World ex-China production will grow just 0.9% in 2022. This will be driven by the restarts in Brazil (Alumar) and Canada (Kitimat). The risks to European smelters remain grave and we are going to see growth curbed by the end of the year as high energy costs continue to confound operating margins. Closer to home, the recent shutdown announcements from Century Aluminum in Hawesville, Ky., and Alcoa in Warrick, Ind., further increase US dependency on imported ingot supply even as restarts in Canada and South America will help soften the growing deficit.

This then will strain the competition for well-sorted quality secondary metal units.

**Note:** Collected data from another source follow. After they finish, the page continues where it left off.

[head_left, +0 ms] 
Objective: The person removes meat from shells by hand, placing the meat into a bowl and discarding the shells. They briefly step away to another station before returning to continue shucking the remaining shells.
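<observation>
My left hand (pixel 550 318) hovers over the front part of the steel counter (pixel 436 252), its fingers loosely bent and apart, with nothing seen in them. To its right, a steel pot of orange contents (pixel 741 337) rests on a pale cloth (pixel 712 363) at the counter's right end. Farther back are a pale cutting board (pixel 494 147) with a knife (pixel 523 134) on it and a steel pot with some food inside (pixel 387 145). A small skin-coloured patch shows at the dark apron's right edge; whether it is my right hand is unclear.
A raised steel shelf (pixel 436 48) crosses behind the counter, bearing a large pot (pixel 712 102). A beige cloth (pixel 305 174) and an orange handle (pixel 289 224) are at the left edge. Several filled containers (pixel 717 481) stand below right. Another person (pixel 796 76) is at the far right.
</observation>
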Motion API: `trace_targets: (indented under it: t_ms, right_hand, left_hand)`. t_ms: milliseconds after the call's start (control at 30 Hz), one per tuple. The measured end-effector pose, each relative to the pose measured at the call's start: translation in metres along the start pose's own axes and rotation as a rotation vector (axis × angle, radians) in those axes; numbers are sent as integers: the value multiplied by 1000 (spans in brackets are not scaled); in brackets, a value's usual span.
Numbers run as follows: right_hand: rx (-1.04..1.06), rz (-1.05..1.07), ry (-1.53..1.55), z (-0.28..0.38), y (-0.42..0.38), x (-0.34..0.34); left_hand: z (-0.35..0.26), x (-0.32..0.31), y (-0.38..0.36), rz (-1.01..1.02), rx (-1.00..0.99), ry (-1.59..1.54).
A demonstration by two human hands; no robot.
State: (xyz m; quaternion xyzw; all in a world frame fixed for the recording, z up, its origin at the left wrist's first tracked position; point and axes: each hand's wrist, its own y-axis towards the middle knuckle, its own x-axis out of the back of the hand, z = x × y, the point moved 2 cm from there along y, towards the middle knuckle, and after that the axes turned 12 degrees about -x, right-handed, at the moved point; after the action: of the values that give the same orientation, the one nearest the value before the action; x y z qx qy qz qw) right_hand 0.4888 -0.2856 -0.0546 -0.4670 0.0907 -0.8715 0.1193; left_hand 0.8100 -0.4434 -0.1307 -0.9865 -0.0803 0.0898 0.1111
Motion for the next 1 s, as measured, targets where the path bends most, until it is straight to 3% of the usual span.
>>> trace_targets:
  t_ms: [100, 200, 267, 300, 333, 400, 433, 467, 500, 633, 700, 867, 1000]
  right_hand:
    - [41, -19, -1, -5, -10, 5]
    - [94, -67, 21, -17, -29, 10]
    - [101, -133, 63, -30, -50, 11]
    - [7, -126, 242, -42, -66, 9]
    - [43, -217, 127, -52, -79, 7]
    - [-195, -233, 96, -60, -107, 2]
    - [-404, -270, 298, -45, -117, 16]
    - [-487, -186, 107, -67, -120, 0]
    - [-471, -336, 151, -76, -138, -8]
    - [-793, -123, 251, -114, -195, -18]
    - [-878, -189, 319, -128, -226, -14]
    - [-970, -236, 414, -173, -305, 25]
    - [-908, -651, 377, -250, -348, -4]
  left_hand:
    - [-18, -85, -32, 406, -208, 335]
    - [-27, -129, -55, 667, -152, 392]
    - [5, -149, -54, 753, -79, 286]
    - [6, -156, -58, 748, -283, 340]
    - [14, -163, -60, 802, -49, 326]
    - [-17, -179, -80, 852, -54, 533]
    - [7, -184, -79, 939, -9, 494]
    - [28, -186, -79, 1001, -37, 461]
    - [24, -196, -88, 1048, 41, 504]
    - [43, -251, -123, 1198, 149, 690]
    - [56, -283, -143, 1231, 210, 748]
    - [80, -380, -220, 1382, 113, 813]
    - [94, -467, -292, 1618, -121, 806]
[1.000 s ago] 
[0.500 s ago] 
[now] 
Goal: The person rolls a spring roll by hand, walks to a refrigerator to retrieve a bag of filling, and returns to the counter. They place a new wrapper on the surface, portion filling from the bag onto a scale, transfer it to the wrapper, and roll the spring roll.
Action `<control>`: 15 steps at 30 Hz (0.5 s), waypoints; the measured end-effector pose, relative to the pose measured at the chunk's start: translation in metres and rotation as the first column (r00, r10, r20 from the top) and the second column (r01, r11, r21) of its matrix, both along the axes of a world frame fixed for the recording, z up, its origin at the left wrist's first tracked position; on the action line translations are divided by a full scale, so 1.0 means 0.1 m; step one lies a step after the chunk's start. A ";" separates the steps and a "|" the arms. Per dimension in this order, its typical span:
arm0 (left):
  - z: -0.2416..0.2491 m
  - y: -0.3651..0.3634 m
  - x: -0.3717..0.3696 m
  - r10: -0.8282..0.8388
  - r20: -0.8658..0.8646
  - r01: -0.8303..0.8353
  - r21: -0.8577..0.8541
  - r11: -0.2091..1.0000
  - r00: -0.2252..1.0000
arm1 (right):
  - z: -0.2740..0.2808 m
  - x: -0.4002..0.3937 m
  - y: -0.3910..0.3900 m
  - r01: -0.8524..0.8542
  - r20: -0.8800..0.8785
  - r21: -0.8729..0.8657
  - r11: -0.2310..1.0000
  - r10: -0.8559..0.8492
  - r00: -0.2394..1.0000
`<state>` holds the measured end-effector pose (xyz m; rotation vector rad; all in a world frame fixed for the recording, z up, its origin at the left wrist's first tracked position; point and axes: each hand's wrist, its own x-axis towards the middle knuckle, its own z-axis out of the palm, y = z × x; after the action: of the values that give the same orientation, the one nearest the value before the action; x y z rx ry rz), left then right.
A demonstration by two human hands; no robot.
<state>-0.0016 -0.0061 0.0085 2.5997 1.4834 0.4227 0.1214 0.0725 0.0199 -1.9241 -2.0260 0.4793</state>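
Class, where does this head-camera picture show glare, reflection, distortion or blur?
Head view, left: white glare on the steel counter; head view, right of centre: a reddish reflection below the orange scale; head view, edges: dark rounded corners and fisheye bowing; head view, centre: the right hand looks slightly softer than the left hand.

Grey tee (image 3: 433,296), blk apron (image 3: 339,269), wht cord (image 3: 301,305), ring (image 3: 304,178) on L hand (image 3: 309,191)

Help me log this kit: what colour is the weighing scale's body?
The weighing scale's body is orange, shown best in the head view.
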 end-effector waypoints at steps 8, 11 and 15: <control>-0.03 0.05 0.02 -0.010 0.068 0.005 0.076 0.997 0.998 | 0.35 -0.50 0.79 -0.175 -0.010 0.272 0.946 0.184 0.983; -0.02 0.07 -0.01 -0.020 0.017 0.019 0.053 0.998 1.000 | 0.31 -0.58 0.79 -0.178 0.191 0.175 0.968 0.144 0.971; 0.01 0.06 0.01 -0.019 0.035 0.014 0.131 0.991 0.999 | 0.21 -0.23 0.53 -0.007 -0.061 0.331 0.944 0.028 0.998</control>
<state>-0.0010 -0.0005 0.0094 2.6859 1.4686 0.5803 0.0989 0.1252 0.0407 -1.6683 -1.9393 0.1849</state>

Secondary metal continues to garner the talk of the industry with three new rolling mills announced that will increase the draw on the scrap supply stream when they ramp up to their anticipated volumes in 2026. Forecasting new rolled product sales for beverage can, automotive and service center applications, these three mills will require 1.7 million metric tons of slab to hit announced operating volumes.